Patung Luar Ruang Umum di Columbia
Patung Luar Ruang Umum di Columbia
'La Bailarina' oleh Alumnus Samuel Harwood '19 Ditayangkan di Festival Film Internasional New York 2021 (NYCIFF)
'La Bailarina' oleh Alumnus Samuel Harwood '19 Ditayangkan di Festival Film Internasional New York 2021 (NYCIFF)
Film ini ditayangkan sebagai bagian dari seleksi Narasi Shorts.
Bagaimana Bulan Kelahiran Anda Mempengaruhi Kesehatan Anda
Bagaimana Bulan Kelahiran Anda Mempengaruhi Kesehatan Anda
CG v. Facebook Irlandia Ltd
CG v. Facebook Irlandia Ltd
Columbia Global Freedom of Expression berusaha untuk memajukan pemahaman tentang norma-norma dan institusi internasional dan nasional yang paling baik melindungi arus bebas informasi dan ekspresi dalam komunitas global yang saling terhubung dengan tantangan-tantangan besar yang harus diatasi bersama. Untuk mencapai misinya, Global Freedom of Expression melakukan dan menugaskan proyek penelitian dan kebijakan, menyelenggarakan acara dan konferensi, dan berpartisipasi dalam dan berkontribusi pada debat global tentang perlindungan kebebasan berekspresi dan informasi di abad ke-21.
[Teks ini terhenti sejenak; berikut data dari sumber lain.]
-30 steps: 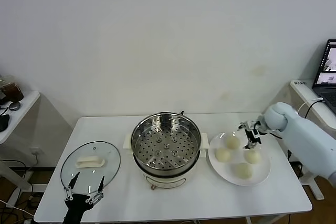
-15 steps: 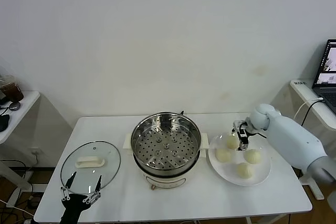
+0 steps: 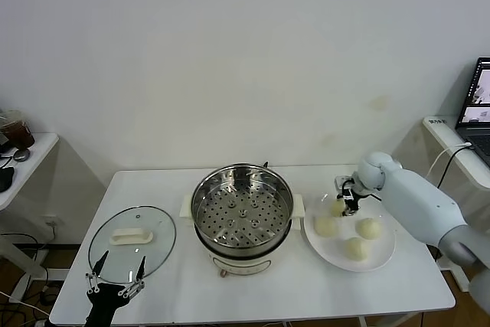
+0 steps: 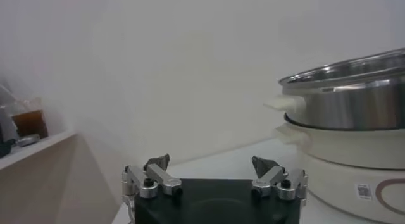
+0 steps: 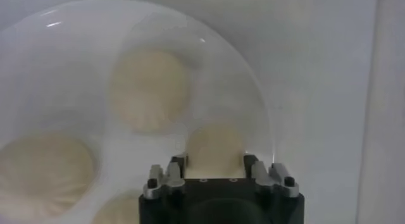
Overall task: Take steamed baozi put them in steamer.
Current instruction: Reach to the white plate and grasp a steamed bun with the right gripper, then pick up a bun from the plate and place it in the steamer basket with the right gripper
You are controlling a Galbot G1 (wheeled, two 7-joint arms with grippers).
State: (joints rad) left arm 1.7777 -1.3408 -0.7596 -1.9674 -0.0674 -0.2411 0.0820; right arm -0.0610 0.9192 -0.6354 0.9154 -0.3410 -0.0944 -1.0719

Promusicae v. Telefónica de Espaa SAU, Kasus C 275/06
Promusicae v. Telefónica de Espaa SAU, Kasus C 275/06
Columbia Global Freedom of Expression berusaha untuk memajukan pemahaman tentang norma-norma dan institusi internasional dan nasional yang paling melindungi arus bebas informasi dan ekspresi dalam komunitas global yang saling terhubung dengan tantangan-tantangan besar yang harus diatasi bersama. Untuk mencapai misinya, Global Freedom of Expression melakukan dan menugaskan proyek penelitian dan kebijakan, menyelenggarakan acara dan konferensi, dan berpartisipasi dalam dan berkontribusi pada debat global tentang perlindungan kebebasan berekspresi dan informasi di abad ke-21.